# [What you will do]
Starting at the line that contains "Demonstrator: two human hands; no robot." and stopping at the line that contains "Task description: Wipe", transcribe every line of the material below exactly; pictures stay out.

━━━━━━━━

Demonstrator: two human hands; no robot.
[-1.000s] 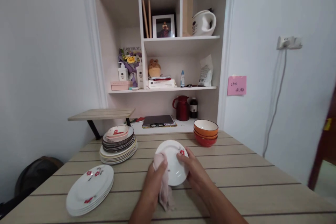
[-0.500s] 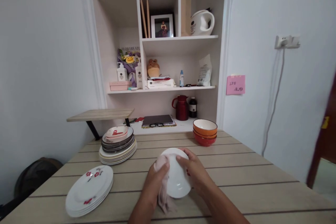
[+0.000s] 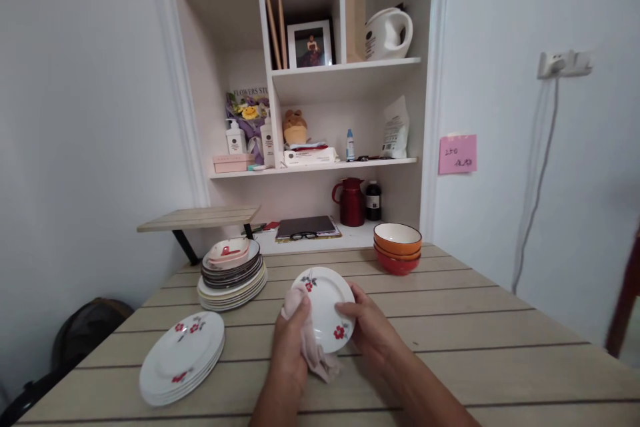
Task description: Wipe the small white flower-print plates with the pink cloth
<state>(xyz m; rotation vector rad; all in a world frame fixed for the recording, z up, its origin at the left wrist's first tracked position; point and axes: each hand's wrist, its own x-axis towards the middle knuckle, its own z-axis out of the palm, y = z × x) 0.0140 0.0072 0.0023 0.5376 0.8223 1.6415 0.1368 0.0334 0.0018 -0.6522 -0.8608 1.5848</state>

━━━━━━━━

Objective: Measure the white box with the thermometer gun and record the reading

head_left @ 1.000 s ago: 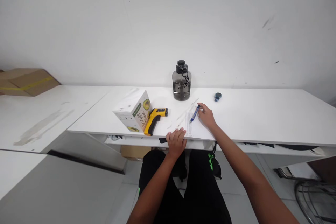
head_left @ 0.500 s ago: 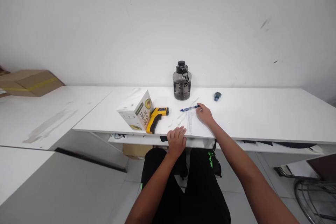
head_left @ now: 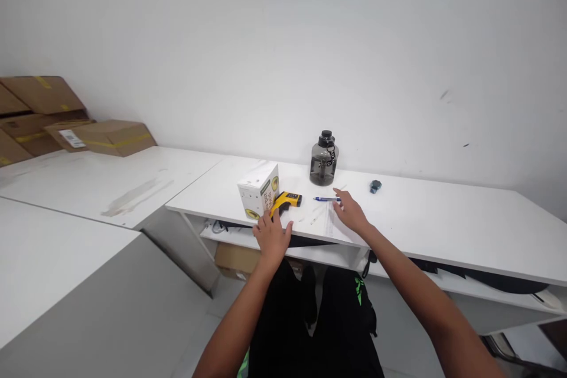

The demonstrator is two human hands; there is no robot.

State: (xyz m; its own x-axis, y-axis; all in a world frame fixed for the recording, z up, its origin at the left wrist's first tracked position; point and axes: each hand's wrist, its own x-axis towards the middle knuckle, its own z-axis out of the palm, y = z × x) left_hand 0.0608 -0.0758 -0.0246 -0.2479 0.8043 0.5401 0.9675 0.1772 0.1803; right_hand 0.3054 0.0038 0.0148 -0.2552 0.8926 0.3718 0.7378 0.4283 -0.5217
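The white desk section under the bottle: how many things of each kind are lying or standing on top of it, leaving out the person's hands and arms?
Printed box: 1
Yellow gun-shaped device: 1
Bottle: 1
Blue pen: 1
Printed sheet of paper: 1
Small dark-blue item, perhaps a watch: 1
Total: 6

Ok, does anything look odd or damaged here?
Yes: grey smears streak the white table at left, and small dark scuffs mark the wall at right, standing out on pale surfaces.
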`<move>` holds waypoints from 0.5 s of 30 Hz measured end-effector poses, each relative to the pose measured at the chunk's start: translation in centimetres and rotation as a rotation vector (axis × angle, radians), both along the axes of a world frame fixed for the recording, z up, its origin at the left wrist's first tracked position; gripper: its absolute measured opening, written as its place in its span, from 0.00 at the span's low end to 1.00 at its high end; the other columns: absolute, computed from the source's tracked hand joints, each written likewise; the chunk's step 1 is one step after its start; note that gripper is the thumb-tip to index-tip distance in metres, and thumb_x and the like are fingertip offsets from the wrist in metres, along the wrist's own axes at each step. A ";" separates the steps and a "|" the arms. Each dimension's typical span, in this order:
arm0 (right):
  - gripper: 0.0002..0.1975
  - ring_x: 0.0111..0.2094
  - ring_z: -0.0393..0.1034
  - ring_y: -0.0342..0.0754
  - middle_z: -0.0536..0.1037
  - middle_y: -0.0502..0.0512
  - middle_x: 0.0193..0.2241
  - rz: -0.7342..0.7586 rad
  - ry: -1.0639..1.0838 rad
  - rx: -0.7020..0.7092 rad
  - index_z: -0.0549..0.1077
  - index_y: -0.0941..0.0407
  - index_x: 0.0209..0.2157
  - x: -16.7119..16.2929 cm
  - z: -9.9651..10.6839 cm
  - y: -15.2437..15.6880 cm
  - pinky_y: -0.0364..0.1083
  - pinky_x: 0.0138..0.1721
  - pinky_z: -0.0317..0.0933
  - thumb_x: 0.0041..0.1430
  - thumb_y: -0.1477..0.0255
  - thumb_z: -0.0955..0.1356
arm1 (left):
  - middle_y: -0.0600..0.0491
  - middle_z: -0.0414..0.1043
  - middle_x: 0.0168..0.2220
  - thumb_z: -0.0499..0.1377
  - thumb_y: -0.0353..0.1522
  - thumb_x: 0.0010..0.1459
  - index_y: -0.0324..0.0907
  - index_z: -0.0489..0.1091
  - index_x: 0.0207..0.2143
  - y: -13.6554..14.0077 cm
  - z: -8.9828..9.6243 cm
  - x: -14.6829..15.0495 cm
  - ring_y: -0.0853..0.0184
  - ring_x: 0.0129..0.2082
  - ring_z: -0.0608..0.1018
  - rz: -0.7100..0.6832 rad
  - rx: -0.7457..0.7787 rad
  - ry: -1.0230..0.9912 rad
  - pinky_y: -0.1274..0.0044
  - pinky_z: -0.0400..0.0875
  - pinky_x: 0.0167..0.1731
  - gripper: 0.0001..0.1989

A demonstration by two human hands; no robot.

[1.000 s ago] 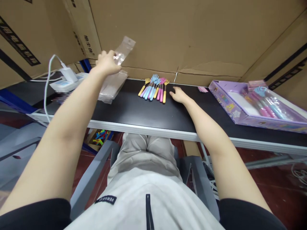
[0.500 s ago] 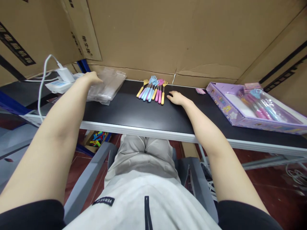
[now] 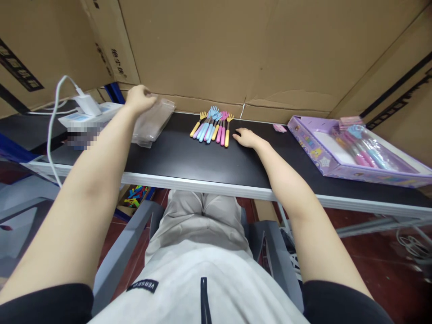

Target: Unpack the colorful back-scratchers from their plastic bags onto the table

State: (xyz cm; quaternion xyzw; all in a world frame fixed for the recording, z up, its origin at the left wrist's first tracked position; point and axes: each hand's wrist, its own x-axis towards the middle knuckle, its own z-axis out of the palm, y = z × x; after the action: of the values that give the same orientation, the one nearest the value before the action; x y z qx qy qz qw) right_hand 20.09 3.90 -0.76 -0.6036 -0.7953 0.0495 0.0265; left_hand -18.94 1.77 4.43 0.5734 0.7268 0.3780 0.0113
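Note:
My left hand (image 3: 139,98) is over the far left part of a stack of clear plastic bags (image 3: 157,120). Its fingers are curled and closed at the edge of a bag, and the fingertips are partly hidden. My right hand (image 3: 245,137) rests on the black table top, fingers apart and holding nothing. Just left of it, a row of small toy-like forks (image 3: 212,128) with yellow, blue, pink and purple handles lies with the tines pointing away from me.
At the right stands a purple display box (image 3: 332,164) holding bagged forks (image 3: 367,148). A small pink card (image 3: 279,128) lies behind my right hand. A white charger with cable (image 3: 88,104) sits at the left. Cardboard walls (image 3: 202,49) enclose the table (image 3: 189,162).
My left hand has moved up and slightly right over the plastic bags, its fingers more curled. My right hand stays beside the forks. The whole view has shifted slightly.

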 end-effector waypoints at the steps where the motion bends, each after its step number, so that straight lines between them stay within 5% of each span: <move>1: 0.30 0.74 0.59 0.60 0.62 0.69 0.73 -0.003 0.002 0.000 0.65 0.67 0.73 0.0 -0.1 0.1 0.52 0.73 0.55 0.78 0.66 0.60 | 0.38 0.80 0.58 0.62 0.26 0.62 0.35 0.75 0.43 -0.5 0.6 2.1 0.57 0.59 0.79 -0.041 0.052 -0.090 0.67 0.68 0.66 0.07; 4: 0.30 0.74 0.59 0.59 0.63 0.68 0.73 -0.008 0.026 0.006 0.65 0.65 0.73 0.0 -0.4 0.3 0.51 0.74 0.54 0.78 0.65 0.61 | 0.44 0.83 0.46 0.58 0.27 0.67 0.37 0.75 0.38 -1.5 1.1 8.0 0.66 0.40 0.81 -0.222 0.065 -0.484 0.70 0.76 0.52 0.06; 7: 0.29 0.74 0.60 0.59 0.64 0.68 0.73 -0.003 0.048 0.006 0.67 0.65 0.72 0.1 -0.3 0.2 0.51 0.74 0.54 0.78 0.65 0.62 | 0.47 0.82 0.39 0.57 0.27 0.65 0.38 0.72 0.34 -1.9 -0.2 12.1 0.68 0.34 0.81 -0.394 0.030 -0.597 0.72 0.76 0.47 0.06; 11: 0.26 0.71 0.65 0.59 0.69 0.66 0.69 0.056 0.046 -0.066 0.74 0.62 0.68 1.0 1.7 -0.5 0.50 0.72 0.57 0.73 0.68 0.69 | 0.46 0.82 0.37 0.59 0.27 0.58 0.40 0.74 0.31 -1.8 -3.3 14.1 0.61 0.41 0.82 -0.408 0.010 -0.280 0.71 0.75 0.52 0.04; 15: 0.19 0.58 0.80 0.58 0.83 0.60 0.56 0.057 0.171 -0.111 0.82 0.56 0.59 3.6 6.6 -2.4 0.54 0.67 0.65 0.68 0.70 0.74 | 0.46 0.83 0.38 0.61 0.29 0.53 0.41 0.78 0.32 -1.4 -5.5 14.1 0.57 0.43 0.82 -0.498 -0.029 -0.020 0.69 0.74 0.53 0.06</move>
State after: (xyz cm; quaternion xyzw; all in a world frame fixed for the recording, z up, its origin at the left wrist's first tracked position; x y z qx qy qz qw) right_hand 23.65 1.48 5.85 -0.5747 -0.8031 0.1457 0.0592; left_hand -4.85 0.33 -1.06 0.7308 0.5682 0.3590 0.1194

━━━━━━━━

# [Task result]
Demonstrator: two human hands; no robot.
[-1.000s] 
[-0.500s] 
[+0.000s] 
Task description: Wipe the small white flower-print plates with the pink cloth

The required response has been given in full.